Boundary-Layer Meteorology

, Volume 168, Issue 2, pp 213–246 | Cite as

Comparison of Speed-Up Over Hills Derived from Wind-Tunnel Experiments, Wind-Loading Standards, and Numerical Modelling

  • Amir A. Safaei PiroozEmail author
  • Richard G. J. Flay
Research Article


We evaluate the accuracy of the speed-up provided in several wind-loading standards by comparison with wind-tunnel measurements and numerical predictions, which are carried out at a nominal scale of 1:500 and full-scale, respectively. Airflow over two- and three-dimensional bell-shaped hills is numerically modelled using the Reynolds-averaged Navier–Stokes method with a pressure-driven atmospheric boundary layer and three different turbulence models. Investigated in detail are the effects of grid size on the speed-up and flow separation, as well as the resulting uncertainties in the numerical simulations. Good agreement is obtained between the numerical prediction of speed-up, as well as the wake region size and location, with that according to large-eddy simulations and the wind-tunnel results. The numerical results demonstrate the ability to predict the airflow over a hill with good accuracy with considerably less computational time than for large-eddy simulation. Numerical simulations for a three-dimensional hill show that the speed-up and the wake region decrease significantly when compared with the flow over two-dimensional hills due to the secondary flow around three-dimensional hills.

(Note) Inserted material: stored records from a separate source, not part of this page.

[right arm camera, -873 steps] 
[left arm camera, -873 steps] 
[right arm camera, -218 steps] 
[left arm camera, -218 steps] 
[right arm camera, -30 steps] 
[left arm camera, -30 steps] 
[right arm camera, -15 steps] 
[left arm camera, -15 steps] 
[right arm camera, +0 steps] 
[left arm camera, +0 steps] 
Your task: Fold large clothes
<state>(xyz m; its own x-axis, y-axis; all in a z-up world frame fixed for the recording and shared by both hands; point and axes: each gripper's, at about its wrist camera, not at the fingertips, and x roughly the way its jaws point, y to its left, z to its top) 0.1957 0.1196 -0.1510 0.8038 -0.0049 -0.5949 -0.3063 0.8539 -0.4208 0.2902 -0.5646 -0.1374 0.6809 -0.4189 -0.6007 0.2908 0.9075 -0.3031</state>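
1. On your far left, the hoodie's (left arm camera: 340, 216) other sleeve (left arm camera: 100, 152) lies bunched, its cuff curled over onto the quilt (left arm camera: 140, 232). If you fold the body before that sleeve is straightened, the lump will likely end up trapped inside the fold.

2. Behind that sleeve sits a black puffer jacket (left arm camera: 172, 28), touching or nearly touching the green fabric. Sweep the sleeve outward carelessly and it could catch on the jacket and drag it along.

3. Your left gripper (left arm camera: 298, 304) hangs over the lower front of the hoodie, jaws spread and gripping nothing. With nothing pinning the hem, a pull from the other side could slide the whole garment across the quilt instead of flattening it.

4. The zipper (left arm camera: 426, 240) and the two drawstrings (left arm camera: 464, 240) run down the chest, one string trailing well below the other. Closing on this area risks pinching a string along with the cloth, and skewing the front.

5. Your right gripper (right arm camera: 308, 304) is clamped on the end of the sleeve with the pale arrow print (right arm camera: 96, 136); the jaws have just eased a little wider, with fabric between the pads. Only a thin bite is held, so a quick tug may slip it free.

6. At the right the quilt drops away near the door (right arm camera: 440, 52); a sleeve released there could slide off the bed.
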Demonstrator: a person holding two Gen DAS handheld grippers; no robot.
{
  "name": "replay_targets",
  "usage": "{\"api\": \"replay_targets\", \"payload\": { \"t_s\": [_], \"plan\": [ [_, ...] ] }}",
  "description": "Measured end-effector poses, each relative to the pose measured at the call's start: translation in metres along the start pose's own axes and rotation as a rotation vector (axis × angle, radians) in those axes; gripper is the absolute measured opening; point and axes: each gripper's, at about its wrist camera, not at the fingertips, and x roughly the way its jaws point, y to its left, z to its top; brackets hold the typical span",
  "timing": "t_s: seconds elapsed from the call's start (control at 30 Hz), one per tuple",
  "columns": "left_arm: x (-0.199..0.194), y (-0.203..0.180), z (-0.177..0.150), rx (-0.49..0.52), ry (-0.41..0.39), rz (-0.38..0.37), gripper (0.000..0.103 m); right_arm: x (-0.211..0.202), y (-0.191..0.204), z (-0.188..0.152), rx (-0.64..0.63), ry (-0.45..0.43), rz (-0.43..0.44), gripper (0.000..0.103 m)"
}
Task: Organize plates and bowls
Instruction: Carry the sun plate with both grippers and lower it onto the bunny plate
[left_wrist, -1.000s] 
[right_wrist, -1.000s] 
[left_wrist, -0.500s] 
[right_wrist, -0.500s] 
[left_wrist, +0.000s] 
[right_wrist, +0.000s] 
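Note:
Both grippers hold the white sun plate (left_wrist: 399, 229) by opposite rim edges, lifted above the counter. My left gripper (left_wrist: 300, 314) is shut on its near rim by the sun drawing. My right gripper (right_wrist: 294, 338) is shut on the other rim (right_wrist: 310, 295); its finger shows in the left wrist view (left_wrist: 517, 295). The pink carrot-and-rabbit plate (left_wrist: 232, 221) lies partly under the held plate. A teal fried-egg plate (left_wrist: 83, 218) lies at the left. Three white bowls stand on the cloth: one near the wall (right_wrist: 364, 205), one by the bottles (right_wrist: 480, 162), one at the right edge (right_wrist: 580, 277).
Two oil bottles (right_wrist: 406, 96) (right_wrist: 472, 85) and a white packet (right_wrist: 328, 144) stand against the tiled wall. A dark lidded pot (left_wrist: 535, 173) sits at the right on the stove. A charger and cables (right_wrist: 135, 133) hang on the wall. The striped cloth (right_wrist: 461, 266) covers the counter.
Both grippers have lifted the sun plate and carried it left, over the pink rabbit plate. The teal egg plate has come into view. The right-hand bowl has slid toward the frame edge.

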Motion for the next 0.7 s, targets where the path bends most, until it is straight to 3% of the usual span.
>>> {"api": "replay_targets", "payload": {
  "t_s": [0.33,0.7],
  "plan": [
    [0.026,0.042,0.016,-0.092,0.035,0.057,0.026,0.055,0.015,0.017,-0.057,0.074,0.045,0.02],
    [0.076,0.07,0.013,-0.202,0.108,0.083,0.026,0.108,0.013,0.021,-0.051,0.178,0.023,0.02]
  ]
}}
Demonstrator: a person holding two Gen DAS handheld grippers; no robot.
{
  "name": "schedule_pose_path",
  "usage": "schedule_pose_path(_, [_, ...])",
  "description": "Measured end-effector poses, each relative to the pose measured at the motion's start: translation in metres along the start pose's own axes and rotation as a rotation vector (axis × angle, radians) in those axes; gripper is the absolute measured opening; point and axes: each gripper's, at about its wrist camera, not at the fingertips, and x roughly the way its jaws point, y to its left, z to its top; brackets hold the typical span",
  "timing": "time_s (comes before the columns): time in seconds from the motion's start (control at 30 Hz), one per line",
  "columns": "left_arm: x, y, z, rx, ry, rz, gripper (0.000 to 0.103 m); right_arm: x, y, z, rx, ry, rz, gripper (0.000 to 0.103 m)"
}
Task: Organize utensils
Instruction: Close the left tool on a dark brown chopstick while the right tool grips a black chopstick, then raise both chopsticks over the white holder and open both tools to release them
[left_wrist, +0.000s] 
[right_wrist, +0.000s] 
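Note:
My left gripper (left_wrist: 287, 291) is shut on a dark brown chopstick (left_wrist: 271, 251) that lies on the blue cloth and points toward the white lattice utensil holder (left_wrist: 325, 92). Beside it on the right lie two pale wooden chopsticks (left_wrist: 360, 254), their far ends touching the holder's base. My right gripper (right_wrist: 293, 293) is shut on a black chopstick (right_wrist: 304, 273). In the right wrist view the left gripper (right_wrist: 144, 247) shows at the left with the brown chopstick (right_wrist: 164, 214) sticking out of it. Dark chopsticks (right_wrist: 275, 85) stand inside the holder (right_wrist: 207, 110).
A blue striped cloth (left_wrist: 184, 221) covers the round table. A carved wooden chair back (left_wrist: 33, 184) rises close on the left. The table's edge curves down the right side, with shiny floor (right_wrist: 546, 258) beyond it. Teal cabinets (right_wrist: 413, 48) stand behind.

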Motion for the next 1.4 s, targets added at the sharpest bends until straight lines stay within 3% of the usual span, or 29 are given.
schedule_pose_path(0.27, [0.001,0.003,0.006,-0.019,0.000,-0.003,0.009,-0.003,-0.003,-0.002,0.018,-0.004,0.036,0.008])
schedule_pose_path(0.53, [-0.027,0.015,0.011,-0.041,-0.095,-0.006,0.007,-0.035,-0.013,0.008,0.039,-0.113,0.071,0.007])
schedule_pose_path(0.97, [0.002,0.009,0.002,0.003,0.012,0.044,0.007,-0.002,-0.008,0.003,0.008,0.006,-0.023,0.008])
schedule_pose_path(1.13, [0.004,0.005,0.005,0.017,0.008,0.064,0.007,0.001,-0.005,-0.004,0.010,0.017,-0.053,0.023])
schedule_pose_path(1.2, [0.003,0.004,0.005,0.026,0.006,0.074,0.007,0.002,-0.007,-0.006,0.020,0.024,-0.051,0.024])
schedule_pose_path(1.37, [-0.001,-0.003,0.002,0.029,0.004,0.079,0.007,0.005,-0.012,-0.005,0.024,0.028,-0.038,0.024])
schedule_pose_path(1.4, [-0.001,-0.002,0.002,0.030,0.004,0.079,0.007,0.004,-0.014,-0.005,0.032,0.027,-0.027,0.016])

Different hill slopes and shapes are simulated numerically to investigate the effect of hill profile on the speed-up. In comparison with more peaked hill crests, flat-topped hills have a lower speed-up at the crest up to heights of about half the hill height, for which none of the standards gives entirely satisfactory values of speed-up. Overall, the latest versions of the National Building Code of Canada and the Australian and New Zealand Standard give the best predictions of wind speed over isolated hills.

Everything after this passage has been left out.